Lieven advirtió, de todos modos, que otro gran atentado terrorista como el del 11 de septiembre de 2001, que se cobró 3.000 vidas en Nueva York y en Washington, podría originar un estado de sitio permanente, y que la continua tensión de la clase media con el proceso de globalización y cambios económicos podría drenarla a filas de la enojada, quejosa y agresiva antítesis.
El coronel Bacevich, director del Centro de Relaciones Internacionales de la Universidad de Boston, también se muestra preocupado por el destino de la república, y ve que la Derecha Cristiana y los neoconservadores cargan con la mayor parte de la responsabilidad en la ola militarista.
Pero más que acusar a un sector o grupo en particular, o aun al propio Bush, este militar retirado considera que no debe perderse de vista la naturaleza bipartidista y cultural del fenómeno.
Entre otras importantes contribuciones, Bacevich destaca la de la industria cinematográfica en Hollywood, la de una generación de intelectuales de la defensa, como Albert Wohlstetter, y las doctrinas de seguridad de los gobiernos demócratas de Jimmy Carter (1979-1983) y Bill Clinton (1993-2001), así como la del secretario de Estado (canciller) del primer gobierno de Bush, Colin Powell.
El momento clave, según Bacevich, fue a comienzos de la década del 90, cuando el colapso de la Unión Soviética, único rival de fuste de Estados Unidos durante buena parte del siglo, debió haber derivado en una reducción de las posiciones militares de Washington en el planeta.
La primera guerra del Golfo, en 1991, puso por tierra con esa posibilidad, a lo que no fueron ajenos los intereses del complejo militar industrial.
Parecía entonces que las Fuerzas Armadas, recuperadas del fiasco de Vietnam, podían hacer cualquier cosa que desearan, y, dados los avances tecnológicos, de un modo en que lo que apareciera en televisión fuera menos sangriento.
Desde la perspectiva de Bacevich, la diplomacia coercitiva —como la ejercida en la operación contra Yugoslavia contra la represión de la minoría albanesa de la provincia de Kosovo en 1996— y la guerra preventiva —como la lanzada contra Iraq en 2001— no son tan distantes como el opositor Partido Demócrata pretende.
Al cabo de la guerra fría, Estados Unidos le dijo 'sí' al poder militar. El escepticismo hacia el ejército y las armas (…) que predominó en el experimento estadounidense desde su fundación, se disolvió. Líderes políticos, tanto liberales como conservadores, se enamoraron del poder militar, sostuvo el experto.

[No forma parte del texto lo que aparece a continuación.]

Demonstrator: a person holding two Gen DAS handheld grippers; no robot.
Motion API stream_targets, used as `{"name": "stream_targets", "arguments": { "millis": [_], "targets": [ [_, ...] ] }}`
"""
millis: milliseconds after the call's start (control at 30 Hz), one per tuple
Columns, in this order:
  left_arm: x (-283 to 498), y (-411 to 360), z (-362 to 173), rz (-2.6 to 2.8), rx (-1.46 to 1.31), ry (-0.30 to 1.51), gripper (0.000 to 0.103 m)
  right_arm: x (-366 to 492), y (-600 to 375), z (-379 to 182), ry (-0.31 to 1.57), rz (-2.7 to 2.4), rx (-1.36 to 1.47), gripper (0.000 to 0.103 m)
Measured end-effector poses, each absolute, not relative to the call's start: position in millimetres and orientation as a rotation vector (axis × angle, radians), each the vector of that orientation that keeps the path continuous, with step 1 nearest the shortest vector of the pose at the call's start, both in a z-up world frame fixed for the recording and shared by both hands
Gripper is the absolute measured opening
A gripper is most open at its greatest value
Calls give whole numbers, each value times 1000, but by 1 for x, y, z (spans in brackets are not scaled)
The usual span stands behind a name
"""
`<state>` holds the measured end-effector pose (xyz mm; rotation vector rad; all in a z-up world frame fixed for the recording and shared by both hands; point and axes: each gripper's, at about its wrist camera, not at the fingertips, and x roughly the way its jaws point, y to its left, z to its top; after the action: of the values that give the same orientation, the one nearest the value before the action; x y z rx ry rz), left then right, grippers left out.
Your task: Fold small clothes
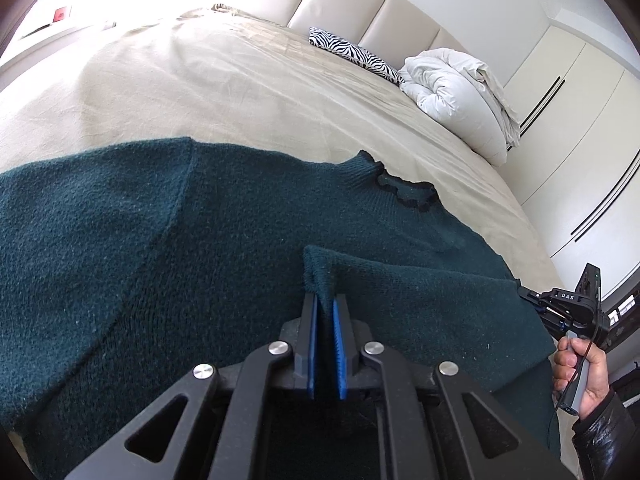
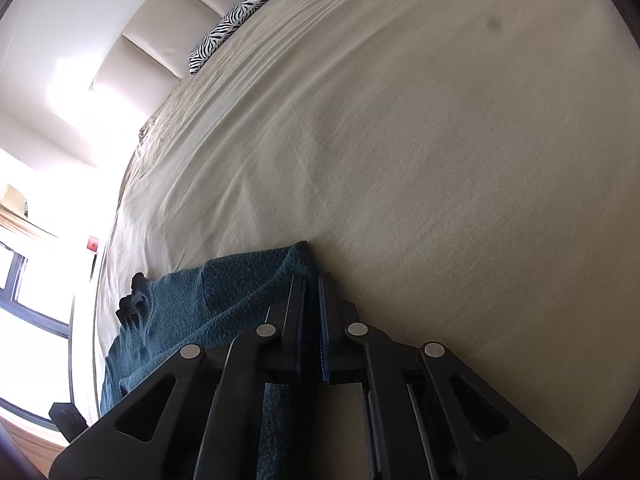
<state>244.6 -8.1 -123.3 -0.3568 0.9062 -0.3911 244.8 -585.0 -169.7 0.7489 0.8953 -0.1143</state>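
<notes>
A dark green knitted sweater [image 1: 168,240] lies spread on a beige bed sheet [image 1: 224,92], its ruffled collar [image 1: 404,194] toward the headboard. My left gripper [image 1: 325,300] is shut on a folded-over edge of the sweater [image 1: 320,264], which rises in a peak between the blue pads. In the right wrist view my right gripper [image 2: 313,280] is shut on a corner of the sweater [image 2: 296,258] at the cloth's edge, low on the sheet [image 2: 440,160]. The right gripper's body [image 1: 568,304] and the hand holding it [image 1: 580,372] show at the right edge of the left wrist view.
A zebra-print cushion [image 1: 356,54] and a bundled white duvet [image 1: 452,92] lie by the padded headboard [image 1: 360,4]. White wardrobe doors [image 1: 580,120] stand beyond the bed's side. A bright window [image 2: 24,280] is at the left of the right wrist view.
</notes>
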Motion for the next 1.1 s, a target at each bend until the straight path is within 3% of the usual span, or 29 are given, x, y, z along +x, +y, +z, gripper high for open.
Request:
{"name": "stream_targets", "arguments": {
  "millis": [267, 433, 467, 633, 667, 767, 867, 933, 1033, 1100],
  "targets": [
    [245, -6, -127, -408, -397, 895, 12, 187, -522, -118, 888, 5, 678, 9],
    [239, -2, -128, -412, -410, 886, 12, 182, -514, -163, 993, 2, 724, 8],
    [238, -2, -128, -414, -412, 883, 12, 178, -520, -168, 965, 17, 762, 0],
    [239, 1, -129, -420, -422, 879, 12, 162, -522, -160, 944, -1, 770, 0],
    [239, 1, -130, -421, -425, 878, 12, 160, -517, -151, 920, -2, 756, 7],
    [236, 3, -130, -423, -432, 873, 12, 161, -506, -137, 868, 42, 724, 7],
    [235, 6, -130, -427, -442, 875, 12, 172, -497, -168, 980, 20, 693, 7],
    [235, 9, -127, -435, -457, 891, 13, 164, -502, -174, 911, 38, 745, 4],
    [223, 23, -114, -410, -465, 877, 28, 152, -501, -161, 909, -20, 735, 5],
    [207, 44, -102, -367, -492, 855, 45, 143, -487, -140, 893, -81, 616, 7]
  ]
}}
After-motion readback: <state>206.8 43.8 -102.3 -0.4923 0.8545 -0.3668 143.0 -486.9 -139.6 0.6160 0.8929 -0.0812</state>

Como consecuencia, hasta un grado sin precedentes en la historia, los estadounidenses han llegado a definir la fuerza y el bienestar de la nación en términos de preparación y acción militar y sobre el impulso de los ideales militares, añadió.
Como la lectura de los dos libros deja en claro, el nacionalismo y el militarismo, reseñado uno por Lieven y el otro por Bacevich, están, en realidad, íntimamente relacionados. Lo cual los convierte en una lectura recomendable para las vísperas del 4 de julio.